O Comitê de Combate à Pirataria do Distrito Federal realizou neste domingo (24) uma operação com objetivo de inibir o comércio ilegal nas feiras dos importados de Taguatinga e do Setor de Indústria e Abastecimento (SIA), além da chamada “feira do rolo”, em Ceilândia. Oito pessoas foram presas na ação – batizada “Choque de Ordem” – que teve saldo de apreensões superior a 30 mil.
Ao todo, 85 servidores da Secretaria da Ordem Pública e Social (Seops), da Delegacia de Combate aos Crimes de Propriedade Imaterial (DCPIM), da Polícia Militar e da Agência de Fiscalização (Agefis) participaram da atividade.
A primeira apreensão ocorreu por volta das 7h, na Feira dos Importados de Taguatinga. As mercadorias estavam expostas no estacionamento do centro comercial. A maioria dos vendedores piratas fugiu, mas um deles acabou preso. O saldo total de apreensões no local chegou a 15 mil mídias piratas.
Às 9h30 teve início a fiscalização na “feira do rolo”, ponto de encontro onde ocorre a venda de mercadorias sem informação de procedência, ao lado da Feira Permanente do Setor O, em Ceilândia. Ali foram apreendidas 811 mercadorias, entre bicicletas, botijões de gás, eletrônicos, guarda-chuvas, roupas e bebidas.
“Estava tudo abandonado. A maioria dos vendedores fugiu quando chegamos ao local, mas acredito que alcançamos nosso objetivo. A intenção ali é desobstruir a área pública, pois, de acordo com o nosso levantamento, aquela aglomeração de pessoas contribui, inclusive, para a ação de bandidos”, explica o secretário da Ordem Pública e Social, José Grijalma Farias.
Servidores da Seops permaneceram no local até as 14h para impedir a volta dos vendedores ilegais.

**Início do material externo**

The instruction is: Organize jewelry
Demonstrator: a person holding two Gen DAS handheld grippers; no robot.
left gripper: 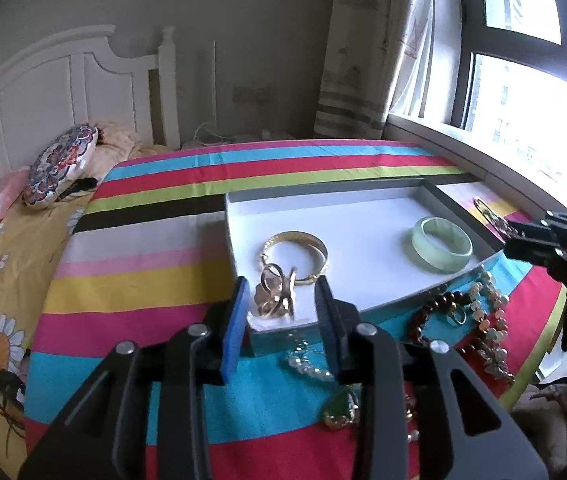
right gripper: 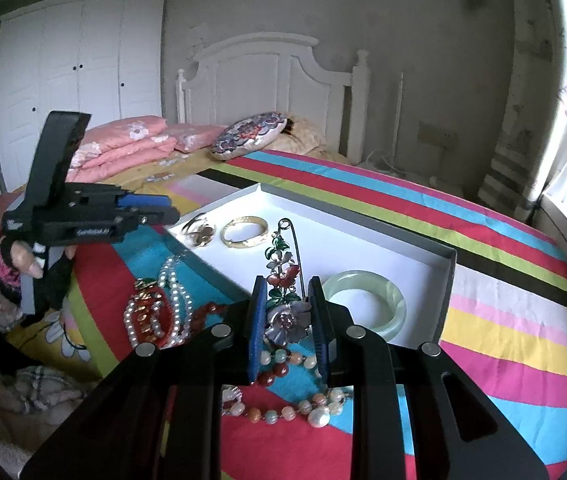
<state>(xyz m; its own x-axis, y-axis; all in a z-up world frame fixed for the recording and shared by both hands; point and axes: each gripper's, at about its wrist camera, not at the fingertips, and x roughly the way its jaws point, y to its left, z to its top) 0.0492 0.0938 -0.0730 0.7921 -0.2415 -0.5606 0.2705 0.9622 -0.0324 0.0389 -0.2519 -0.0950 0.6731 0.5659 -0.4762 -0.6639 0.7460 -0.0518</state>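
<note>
**Desk:** What sits in the white tray (left gripper: 363, 216) on the striped bedspread (left gripper: 155, 240)?

**Photographer:** Three pieces. A gold ring cluster (left gripper: 277, 294) lies in the near corner, touching a gold bangle (left gripper: 297, 254) just behind it. A pale green jade bangle (left gripper: 441, 244) rests well apart, at the tray's other end.

**Desk:** And the left gripper (left gripper: 281, 320)?

**Photographer:** Its jaws stand apart above that near corner, the ring cluster showing between them, with neither blue pad on the metal. From the right-hand camera, the same tool (right gripper: 163, 206) hangs beside the tray edge, a hand (right gripper: 23, 260) on its handle.

**Desk:** The right gripper (right gripper: 285, 308)?

**Photographer:** Pinching a flower brooch (right gripper: 283, 280), enamel leaves and a long pin rising above the pads, held over the tray's near edge.

**Desk:** What remains outside?

**Photographer:** A pearl strand (right gripper: 171, 304), a red pendant piece (right gripper: 145, 312) and a mixed bead necklace (right gripper: 295, 404) lie heaped on the bedspread, in front of the tray.
</note>
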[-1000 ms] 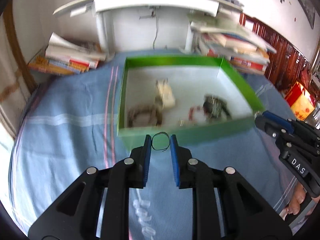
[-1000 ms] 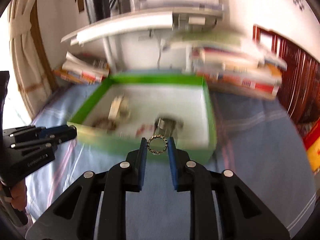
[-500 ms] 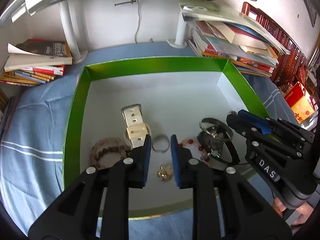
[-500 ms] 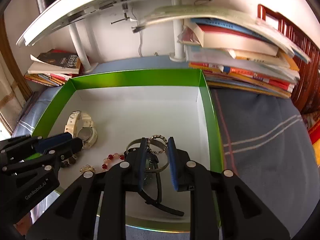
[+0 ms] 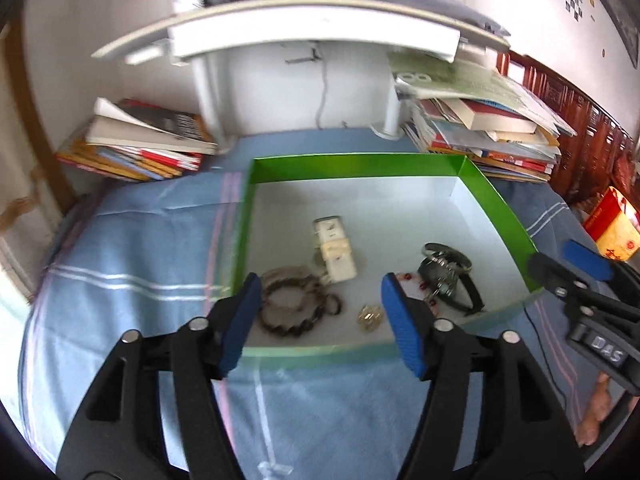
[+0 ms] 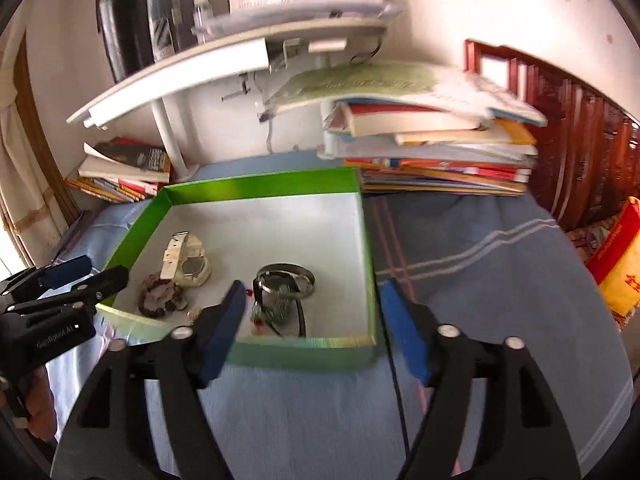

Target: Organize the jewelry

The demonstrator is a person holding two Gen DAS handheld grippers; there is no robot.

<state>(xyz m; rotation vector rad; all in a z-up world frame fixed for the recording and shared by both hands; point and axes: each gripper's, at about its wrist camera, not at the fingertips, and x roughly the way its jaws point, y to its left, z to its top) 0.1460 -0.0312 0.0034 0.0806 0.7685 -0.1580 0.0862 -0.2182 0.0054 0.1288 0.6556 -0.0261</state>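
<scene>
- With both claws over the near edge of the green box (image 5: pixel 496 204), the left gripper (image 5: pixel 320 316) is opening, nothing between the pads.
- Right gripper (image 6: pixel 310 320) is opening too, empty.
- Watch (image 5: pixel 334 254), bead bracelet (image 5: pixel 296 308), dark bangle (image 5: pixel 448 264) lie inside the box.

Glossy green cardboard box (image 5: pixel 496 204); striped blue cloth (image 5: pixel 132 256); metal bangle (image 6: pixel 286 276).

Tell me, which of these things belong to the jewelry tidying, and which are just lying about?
Part of the job:
- green box
- cream watch
- beaded bracelet
- dark watch
- gold trinket
- left gripper and right gripper, jaws opening, nothing between them

Just lying about:
- book stacks
- white shelf
- blue cloth
</scene>
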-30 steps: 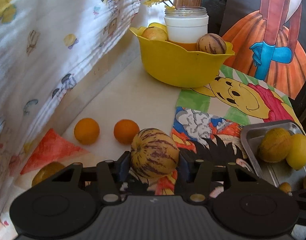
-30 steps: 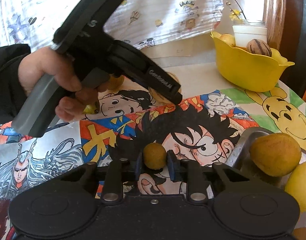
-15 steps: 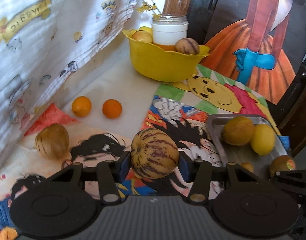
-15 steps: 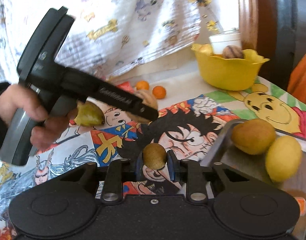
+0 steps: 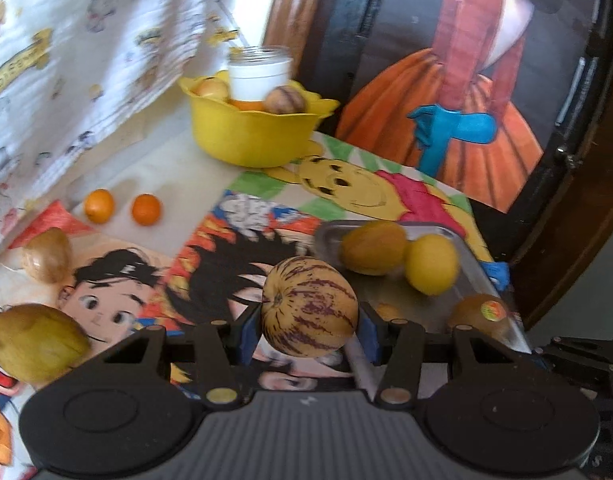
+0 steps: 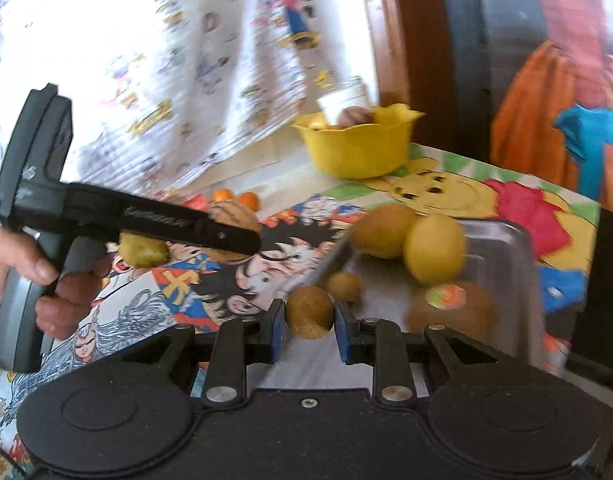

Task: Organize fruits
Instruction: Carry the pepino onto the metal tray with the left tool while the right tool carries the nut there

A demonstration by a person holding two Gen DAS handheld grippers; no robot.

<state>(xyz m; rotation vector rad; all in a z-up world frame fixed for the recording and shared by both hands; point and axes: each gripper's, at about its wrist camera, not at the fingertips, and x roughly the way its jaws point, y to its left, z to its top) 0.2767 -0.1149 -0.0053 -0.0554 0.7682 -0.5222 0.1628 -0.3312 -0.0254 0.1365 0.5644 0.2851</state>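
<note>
My left gripper [image 5: 309, 334] is shut on a striped yellow-and-purple melon [image 5: 309, 306], held above the near left edge of the metal tray [image 5: 472, 256]. My right gripper [image 6: 310, 330] is shut on a small brown round fruit [image 6: 310, 312], held over the tray's near left edge [image 6: 510, 248]. The tray holds a brownish melon [image 5: 372, 246], a lemon [image 5: 431, 264], a kiwi with a sticker [image 5: 480, 314] and a small brown fruit [image 6: 345, 286]. The left gripper's body [image 6: 138, 220] shows in the right wrist view.
A yellow bowl [image 5: 250, 136] with fruit and a white jar [image 5: 259, 74] stands at the back. Two oranges [image 5: 99, 205] [image 5: 146, 209], a tan fruit [image 5: 48, 256] and a greenish fruit [image 5: 36, 342] lie on the cartoon-printed cloth to the left. A curtain hangs on the left.
Both grippers have risen and swung right toward the tray with their fruits. More of the tray and its fruit has come into view.
</note>
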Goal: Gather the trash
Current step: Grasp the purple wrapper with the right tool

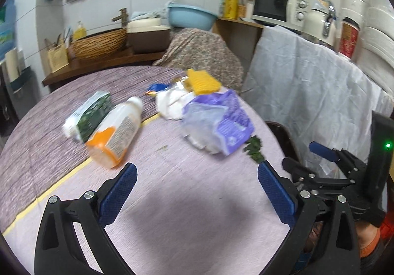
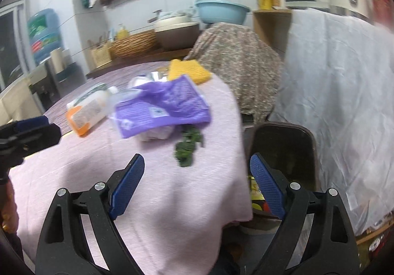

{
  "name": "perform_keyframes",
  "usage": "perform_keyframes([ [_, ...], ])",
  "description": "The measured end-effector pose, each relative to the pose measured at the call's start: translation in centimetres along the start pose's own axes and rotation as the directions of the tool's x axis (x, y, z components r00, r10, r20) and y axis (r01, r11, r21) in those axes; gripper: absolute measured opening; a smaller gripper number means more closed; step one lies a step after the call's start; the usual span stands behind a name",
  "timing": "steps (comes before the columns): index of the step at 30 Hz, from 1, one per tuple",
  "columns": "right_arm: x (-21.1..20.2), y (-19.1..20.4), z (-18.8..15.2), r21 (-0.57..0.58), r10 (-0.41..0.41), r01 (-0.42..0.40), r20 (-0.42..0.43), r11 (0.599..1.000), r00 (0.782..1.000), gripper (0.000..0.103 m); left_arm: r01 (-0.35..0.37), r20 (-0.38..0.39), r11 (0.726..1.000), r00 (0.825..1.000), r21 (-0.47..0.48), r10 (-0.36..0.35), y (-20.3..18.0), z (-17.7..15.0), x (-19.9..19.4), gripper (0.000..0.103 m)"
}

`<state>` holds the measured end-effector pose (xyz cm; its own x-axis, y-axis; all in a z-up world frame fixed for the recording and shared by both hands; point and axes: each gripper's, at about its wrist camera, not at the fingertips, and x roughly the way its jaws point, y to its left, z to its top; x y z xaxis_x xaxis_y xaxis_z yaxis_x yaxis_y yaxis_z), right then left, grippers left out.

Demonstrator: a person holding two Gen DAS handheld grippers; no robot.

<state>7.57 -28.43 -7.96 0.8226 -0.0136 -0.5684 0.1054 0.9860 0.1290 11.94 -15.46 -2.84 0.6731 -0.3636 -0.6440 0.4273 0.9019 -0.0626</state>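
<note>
Right now I am holding both grippers spread and empty; the purple wrapper (image 2: 162,108) is lying above centre in the right wrist view — long axis running left to right — nearer my right gripper (image 2: 197,176) than my left gripper (image 1: 197,184).

Our right gripper (image 2: 194,166), jaws wide apart, above the tablecloth's (image 2: 98,176) edge near green scraps (image 2: 188,147) and a purple bag (image 2: 162,107).
</note>
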Motion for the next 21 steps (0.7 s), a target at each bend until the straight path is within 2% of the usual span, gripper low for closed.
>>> perform_keyframes([
  [4,0.9,1.4,0.4,-0.036,0.049,-0.050,-0.022,0.998,0.999,0.087,-0.042,-0.023,0.997,0.999,-0.069,0.041,3.0,-1.3,0.2,0.096],
  [9,2.3,2.3,0.6,-0.061,0.064,-0.068,-0.056,0.996,0.996,0.087,-0.072,-0.051,0.990,0.996,-0.124,0.067,5.7,-2.4,0.5,0.087],
  [14,3.8,1.7,1.3,-0.034,0.074,-0.077,-0.078,0.996,0.994,0.087,-0.049,-0.075,0.987,0.996,-0.155,0.038,6.6,-2.7,1.0,0.079],
  [17,4.3,1.4,1.9,-0.021,0.079,-0.081,-0.069,0.996,0.994,0.087,-0.035,-0.074,0.988,0.997,-0.148,0.024,6.3,-2.6,0.9,0.078],
  [20,3.8,2.4,2.3,-0.079,0.117,-0.121,-0.048,0.990,0.992,0.087,-0.035,-0.072,0.987,0.997,-0.154,0.024,6.3,-2.6,0.9,0.078],
  [21,3.5,3.5,2.4,-0.134,0.118,-0.122,-0.037,0.983,0.992,0.087,-0.035,-0.074,0.987,0.997,-0.156,0.024,6.4,-2.6,1.0,0.078],
])
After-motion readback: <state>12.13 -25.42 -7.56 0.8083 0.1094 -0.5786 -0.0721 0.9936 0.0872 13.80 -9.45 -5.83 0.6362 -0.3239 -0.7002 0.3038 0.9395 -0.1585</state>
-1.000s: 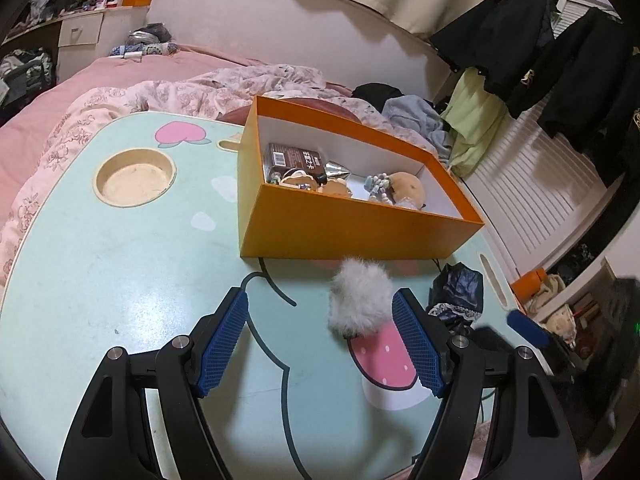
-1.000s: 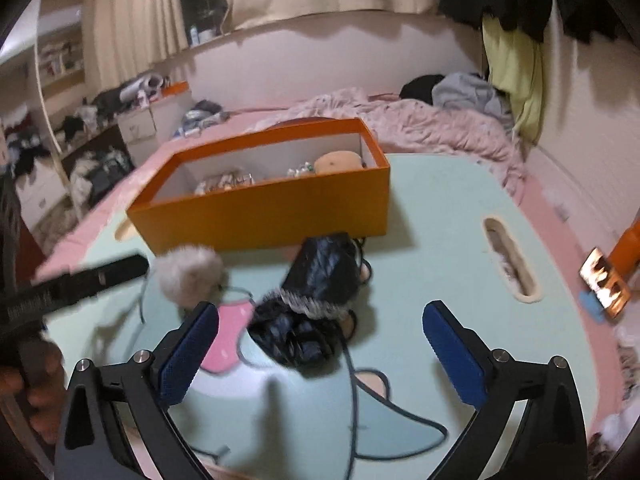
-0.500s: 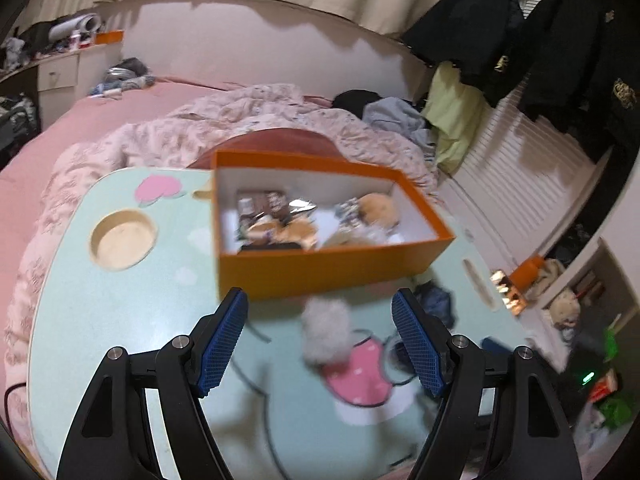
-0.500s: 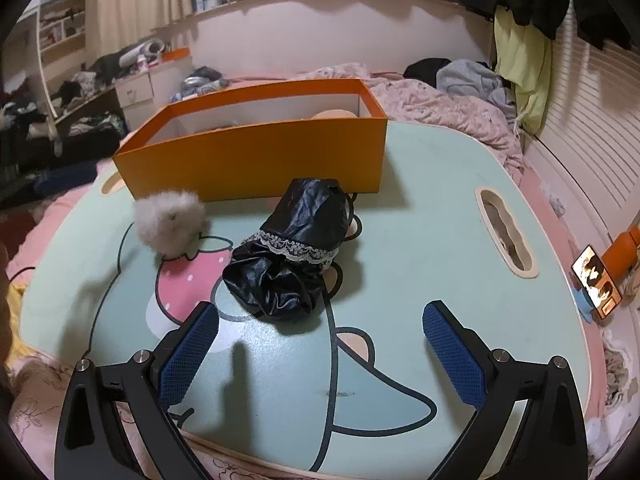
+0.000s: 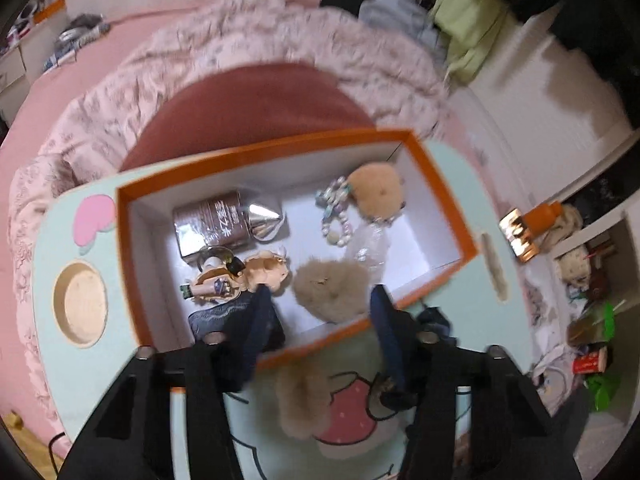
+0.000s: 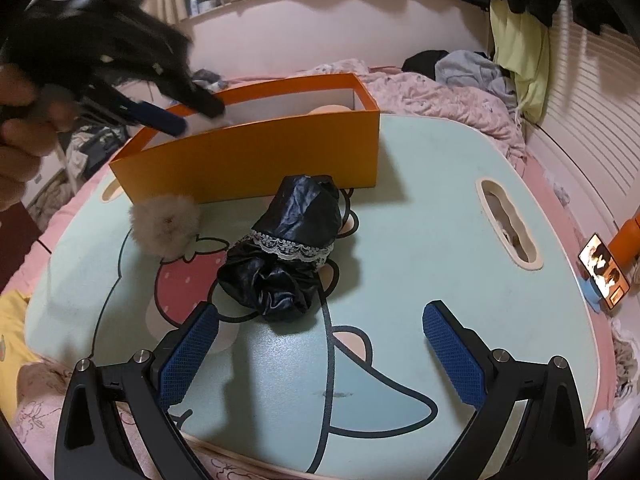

A maior parte das prisões e apreensões, no entanto, ocorreu na Feira dos Importados do SIA. Foram 16.678 CDs e DVDs recolhidos e sete presos. Eles haviam montado bancas de forma ilegal na parte de fora do centro comercial.
As mercadorias
Os produtos recolhidos na “feira do rolo” seguiram para o depósito da Agefis, onde permanecem por até 30 dias. Durante este período eles poderão ser devolvidos mediante a apresentação de nota fiscal e o pagamento de multa, referente aos custos da operação. Depois disso, as mercadorias serão doadas ou leiloadas.
Os CDs e DVDs encontrados abandonados durante a operação seguem para o depósito da Seops e deverão ser destruídos neste final de ano. Os demais, recolhidos com os vendedores presos, seguem para perícia que vai comprovar a falsificação.
Fiança
Os oito detidos do dia foram levados à DCPIM, onde foram autuados em flagrante pelo crime de violação do direito autoral. Dois deles eram reincidentes. Em caso de condenação, cada um poderá ficar de dois a quatro anos preso, além de ter que pagar multa.
Para sete dos suspeitos foram arbitradas fianças que variaram entre R$ 700 e R$ 1,5 mil, de acordo com a quantidade de mercadorias recolhidas e os antecedentes criminais. Todos pagaram e deverão responder ao processo em liberdade. O vendedor preso em Taguatinga, no entanto, teve fiança estipulada em R$ 5 mil.
“É um conhecido distribuidor de CDs e DVDs, que vende este tipo de mercadoria ilegal no atacado. Ele não pagou o valor e deverá seguir para a carceragem, onde fica à disposição da Justiça”, afirma o delegado-chefe da DCPIM, Luiz Henrique Sampaio.
Dados do Comitê de Combate à Pirataria do DF apontam que de janeiro a outubro de 2013 mais de 200 pessoas foram presas no DF pela venda, distribuição ou fabricação de produtos falsificados. As apreensões passam da casa dos 1,2 milhões.